To access and retain these records, you must have a device capable of accessing the internet, a current browser, and the ability to receive and retain emails or downloadable files. You should print or save copies of important communications for your records. You may request paper copies where available, and we may charge a reasonable administrative fee where permitted by law.

17. Accessibility

Ellora is committed to making the Site accessible and usable for all customers, including individuals with disabilities, in accordance with applicable law, including the Americans with Disabilities Act (42 U.S.C. § 12101 et seq.) and the Florida Civil Rights Act (Fla. Stat. § 760.01 et seq.). We aim to conform, to the extent reasonably practicable, to the Web Content Accessibility Guidelines (WCAG) 2.1 Level AA standards.

We are continuously working to improve accessibility and will make reasonable efforts to identify and remediate accessibility barriers in a timely manner. Where digital access is not feasible, we will provide alternative methods of access to our services upon request. We are committed to ongoing efforts to maintain and improve accessibility in accordance with evolving legal and technical standards. If you encounter difficulty accessing any content, feature, or functionality on the Site, or if you need assistance placing an order or accessing these Terms in an alternative format, please contact us at:

Email: info@myellora.com

 Phone: +1 607 670 0128

Please include “Accessibility Request” in the subject line where possible and describe the issue so we can attempt to provide assistance and improve the user experience.

18. Governing law and venue for non-arbitration matters

These Terms and any dispute not subject to arbitration are governed by the laws of the State of Florida, without regard to conflict-of-laws principles, except that the arbitration agreement in Part II is governed by the Federal Arbitration Act.

If a dispute is not subject to arbitration, or if a court determines that a particular claim may proceed in court notwithstanding the arbitration agreement, the parties agree to the exclusive jurisdiction and venue of the state or federal courts located in Miami-Dade County, Florida, unless mandatory law requires otherwise.

This Agreement is intended to be interpreted in a manner consistent with applicable Florida statutes, including consumer protection, arbitration, and civil rights laws.

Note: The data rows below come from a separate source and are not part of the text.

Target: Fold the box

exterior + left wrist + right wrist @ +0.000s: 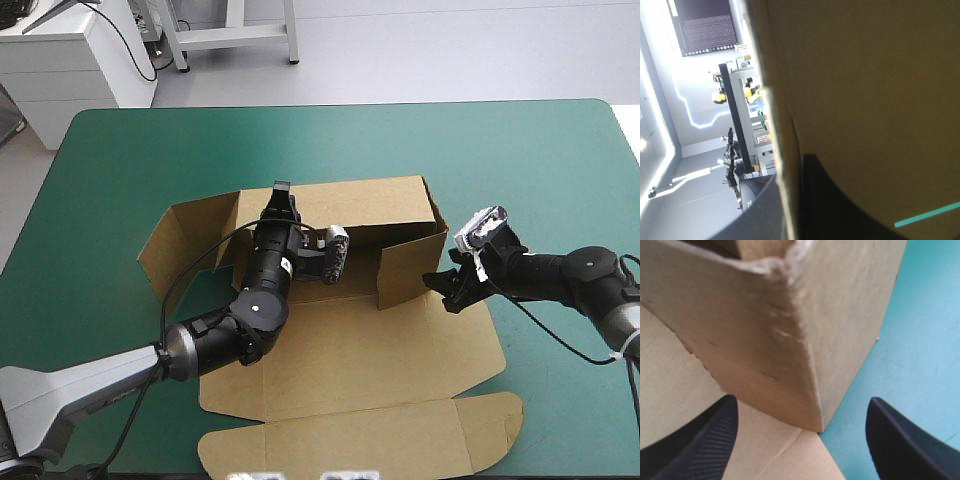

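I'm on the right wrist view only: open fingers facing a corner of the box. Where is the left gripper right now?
Observer: The left gripper is at the top edge of the back wall of the box, with the board between its fingers.
Operator: Is the left side tucked in?
Observer: No, the left flap spreads outward.
Operator: And the near end?
Observer: The tabbed flap lies flat on the table.

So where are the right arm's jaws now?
In the high view they sit on the right half of the table, open, right at the raised right-hand corner of the box.
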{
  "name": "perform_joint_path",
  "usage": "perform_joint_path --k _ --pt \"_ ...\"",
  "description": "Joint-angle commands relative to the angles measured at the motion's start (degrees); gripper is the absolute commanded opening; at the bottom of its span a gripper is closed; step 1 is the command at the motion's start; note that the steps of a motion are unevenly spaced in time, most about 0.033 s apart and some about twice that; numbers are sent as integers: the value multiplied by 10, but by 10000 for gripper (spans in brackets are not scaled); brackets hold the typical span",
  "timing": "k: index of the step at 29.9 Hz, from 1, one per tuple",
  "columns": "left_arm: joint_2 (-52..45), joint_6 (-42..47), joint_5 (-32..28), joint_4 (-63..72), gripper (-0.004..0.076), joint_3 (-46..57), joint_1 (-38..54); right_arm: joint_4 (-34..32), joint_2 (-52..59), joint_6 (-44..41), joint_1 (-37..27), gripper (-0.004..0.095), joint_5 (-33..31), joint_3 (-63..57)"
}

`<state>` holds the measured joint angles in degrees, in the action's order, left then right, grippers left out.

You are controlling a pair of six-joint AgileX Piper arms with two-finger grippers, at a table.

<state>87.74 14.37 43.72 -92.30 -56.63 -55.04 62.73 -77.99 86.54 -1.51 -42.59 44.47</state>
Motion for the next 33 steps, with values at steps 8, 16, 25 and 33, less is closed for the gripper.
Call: perform_joint_path --k 8,16,25,33 --pt "-12 -2 -5 -15 -8 -8 -4 97 19 59 20 712 39 16" --pt "-12 -2 -5 -17 -8 -8 -4 69 19 2 121 682 210 15" --pt "-12 -2 -9 -17 -8 -8 -4 121 19 -2 143 621 276 15" --pt "-12 -2 -22 -17 -8 -8 -4 125 19 39 152 -14 274 15"
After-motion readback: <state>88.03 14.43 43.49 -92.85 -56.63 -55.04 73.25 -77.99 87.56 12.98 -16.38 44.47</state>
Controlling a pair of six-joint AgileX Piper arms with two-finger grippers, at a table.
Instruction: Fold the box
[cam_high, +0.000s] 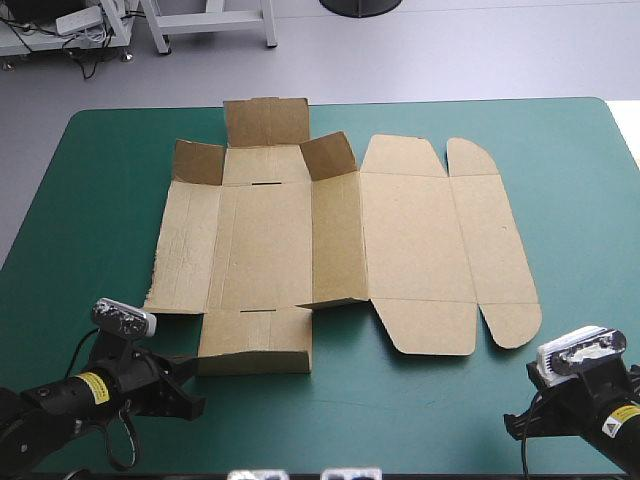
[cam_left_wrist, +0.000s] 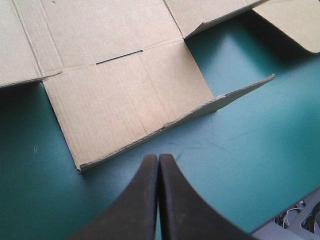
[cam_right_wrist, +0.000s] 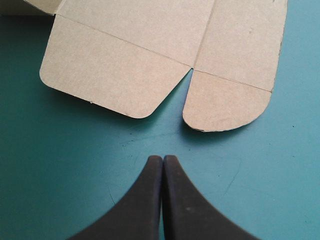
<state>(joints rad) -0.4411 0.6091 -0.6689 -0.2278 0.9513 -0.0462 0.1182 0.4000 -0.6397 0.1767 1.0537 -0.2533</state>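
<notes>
Box (cam_high: 300, 235) mostly flat on table (cam_high: 110, 180) middle, far flaps raised; looks light, stiff, should bend at creases, so take a flap's free edge; left gripper (cam_left_wrist: 158, 159) and right gripper (cam_right_wrist: 163, 159) pressed together, empty, just short of near flaps

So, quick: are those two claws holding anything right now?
Left claw: closed, empty, box just ahead.
Right claw: closed, empty, box just ahead.

Bright, even light, with soft dark shadows beneath raised flaps of the box (cam_high: 265, 235)
</notes>
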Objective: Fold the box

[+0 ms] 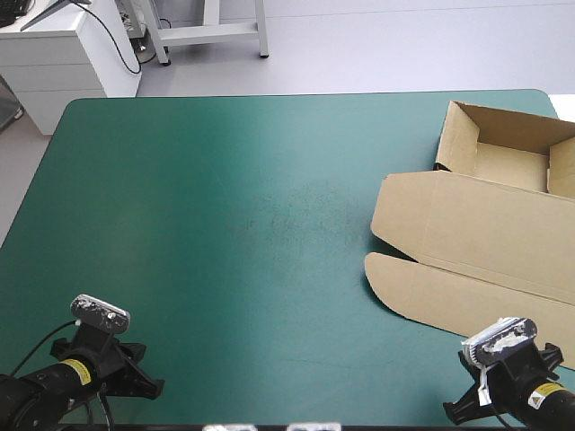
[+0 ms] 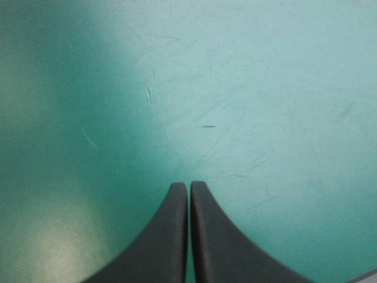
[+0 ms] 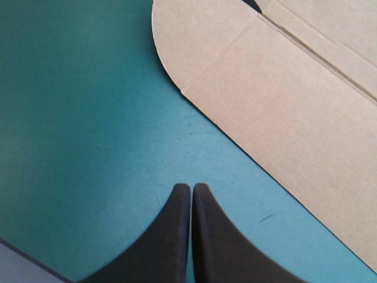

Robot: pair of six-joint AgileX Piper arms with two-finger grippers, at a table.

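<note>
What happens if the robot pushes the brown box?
The box looks like thin board, so it is probably light and might slide on the teal-green cover. Its flat lid would likely bend along its creases, staying stiff between.

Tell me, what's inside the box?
Only its bare brown floor and walls show inside the box. The near wall hides a strip of floor; the right end is cropped.

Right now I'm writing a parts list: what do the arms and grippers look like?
The left arm and right arm are black, each with a yellow label near the wrist. The left gripper and right gripper each have two broad, smooth black fingers shaped like curved fins.
</note>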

19. Global reach and mandatory local rights

The Site is operated by a U.S.-based business. If you access the Site or place an order from outside the United States, you understand that your transaction is with a U.S. seller and that Florida law governs except to the extent superseded by federal law or mandatory local consumer law. Nothing in these Terms waives any non-excludable rights you may have under the law of your place of residence.

20. Force majeure

We are not responsible for delay, interruption, or failure to perform caused by events beyond our reasonable control, including acts of God, natural disasters, epidemics, war, terrorism, labor disruption, internet or platform outages, government action, customs delays, carrier disruption, supply-chain interruptions, inventory losses, utility failure, cyber incidents, or other force majeure events. This section does not eliminate refund obligations for unfulfilled orders where such obligations are required by law.

21. Assignment

We may assign or transfer these Terms, in whole or in part, in connection with a merger, acquisition, financing, corporate reorganization, sale of assets, or by operation of law. You may not assign your rights or obligations under these Terms without our prior written consent.

22. Severability

If any provision of these Terms is held invalid, unlawful, or unenforceable, that provision will be enforced to the maximum extent permissible and the remaining provisions will remain in full force and effect.

23. Changes to these Terms

We may revise these Terms from time to time to reflect changes in law, our business practices, product offerings, payment methods, platform functionality, or dispute-resolution procedures. The updated Terms will become effective when posted, unless a later effective date is stated. If required by law or if changes are materially adverse to you in an ongoing relationship, we will provide additional notice by appropriate electronic means.